**EXERCISE OBJECTIVE**
Your task is to find every line of the data that holds the string "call" and copy it.

**DATA BLOCK**
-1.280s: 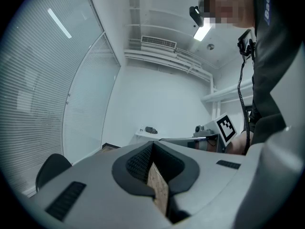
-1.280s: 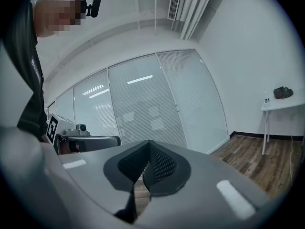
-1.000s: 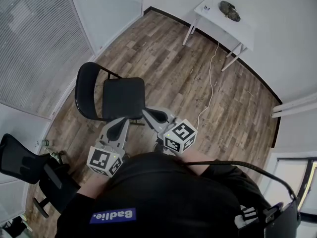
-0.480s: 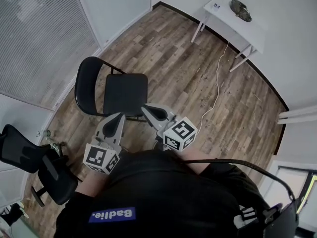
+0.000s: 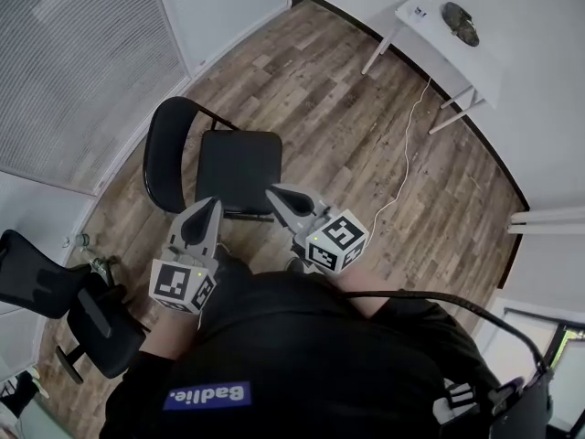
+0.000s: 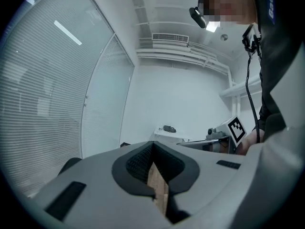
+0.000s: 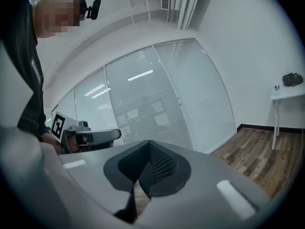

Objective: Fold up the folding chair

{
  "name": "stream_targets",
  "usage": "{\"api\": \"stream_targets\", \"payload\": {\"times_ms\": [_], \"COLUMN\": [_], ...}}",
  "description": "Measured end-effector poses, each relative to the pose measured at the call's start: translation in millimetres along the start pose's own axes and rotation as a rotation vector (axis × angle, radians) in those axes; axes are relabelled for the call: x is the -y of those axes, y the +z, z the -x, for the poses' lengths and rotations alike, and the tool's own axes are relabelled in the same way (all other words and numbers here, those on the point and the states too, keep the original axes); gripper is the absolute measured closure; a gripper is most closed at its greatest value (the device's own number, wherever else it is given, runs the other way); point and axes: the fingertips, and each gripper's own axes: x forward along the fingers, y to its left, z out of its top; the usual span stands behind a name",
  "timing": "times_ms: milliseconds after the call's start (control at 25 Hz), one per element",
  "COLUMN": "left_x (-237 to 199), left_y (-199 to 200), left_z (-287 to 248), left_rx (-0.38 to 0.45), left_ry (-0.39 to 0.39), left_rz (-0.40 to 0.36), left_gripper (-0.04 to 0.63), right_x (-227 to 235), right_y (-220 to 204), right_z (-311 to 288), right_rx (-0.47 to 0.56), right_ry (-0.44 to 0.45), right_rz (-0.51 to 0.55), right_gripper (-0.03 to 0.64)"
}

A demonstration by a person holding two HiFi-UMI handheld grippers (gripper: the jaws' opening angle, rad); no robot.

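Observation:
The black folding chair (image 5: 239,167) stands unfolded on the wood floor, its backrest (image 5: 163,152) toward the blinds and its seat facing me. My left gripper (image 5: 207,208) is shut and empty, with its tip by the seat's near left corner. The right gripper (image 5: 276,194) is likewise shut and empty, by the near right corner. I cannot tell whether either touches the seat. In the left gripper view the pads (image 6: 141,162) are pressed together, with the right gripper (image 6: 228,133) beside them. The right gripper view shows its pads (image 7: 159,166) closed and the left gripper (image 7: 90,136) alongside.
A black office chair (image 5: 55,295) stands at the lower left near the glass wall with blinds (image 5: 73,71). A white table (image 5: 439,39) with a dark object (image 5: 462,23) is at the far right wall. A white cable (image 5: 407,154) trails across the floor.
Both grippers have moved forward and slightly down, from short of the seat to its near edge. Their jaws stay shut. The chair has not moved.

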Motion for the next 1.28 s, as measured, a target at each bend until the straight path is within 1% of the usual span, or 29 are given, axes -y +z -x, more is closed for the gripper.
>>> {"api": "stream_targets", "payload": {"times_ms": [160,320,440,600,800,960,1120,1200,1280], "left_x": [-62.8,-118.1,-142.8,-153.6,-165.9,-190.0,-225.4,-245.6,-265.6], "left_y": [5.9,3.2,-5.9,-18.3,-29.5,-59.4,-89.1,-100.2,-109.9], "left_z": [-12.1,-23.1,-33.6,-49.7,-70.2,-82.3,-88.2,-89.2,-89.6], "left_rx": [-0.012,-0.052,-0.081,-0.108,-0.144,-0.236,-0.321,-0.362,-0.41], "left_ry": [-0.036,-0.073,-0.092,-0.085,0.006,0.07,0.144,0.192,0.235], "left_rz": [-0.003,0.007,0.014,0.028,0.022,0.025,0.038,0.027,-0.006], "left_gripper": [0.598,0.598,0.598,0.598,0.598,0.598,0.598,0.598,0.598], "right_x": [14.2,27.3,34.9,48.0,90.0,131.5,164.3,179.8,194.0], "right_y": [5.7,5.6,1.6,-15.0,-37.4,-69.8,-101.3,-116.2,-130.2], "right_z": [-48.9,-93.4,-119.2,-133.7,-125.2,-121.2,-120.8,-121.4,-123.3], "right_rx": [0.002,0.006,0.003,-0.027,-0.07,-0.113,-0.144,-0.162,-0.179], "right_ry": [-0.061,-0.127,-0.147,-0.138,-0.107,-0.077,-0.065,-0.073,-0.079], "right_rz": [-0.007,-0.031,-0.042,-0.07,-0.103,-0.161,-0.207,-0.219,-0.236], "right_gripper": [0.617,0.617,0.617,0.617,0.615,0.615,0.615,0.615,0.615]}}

**SOLUTION BELOW**
  "description": "Measured end-effector poses, each relative to the pose measured at the call's start: translation in millimetres along the start pose's own axes and rotation as a rotation vector (axis × angle, radians) in those axes; axes are relabelled for the call: x is the -y of those axes, y the +z, z the -x, for the poses' lengths and rotations alike, and the tool's own axes are relabelled in the same way (all other words and numbers here, those on the point and the states too, keep the original axes); gripper is the absolute measured closure; a gripper is most closed at its greatest value (the device's own number, wherever else it is given, runs the other way); point and axes: the fingertips, and each gripper's own axes: x forward along the fingers, y to its left, z out of its top; the usual span stands behind a name",
  "timing": "times_ms: milliseconds after the call's start (control at 25 Hz), one per element",

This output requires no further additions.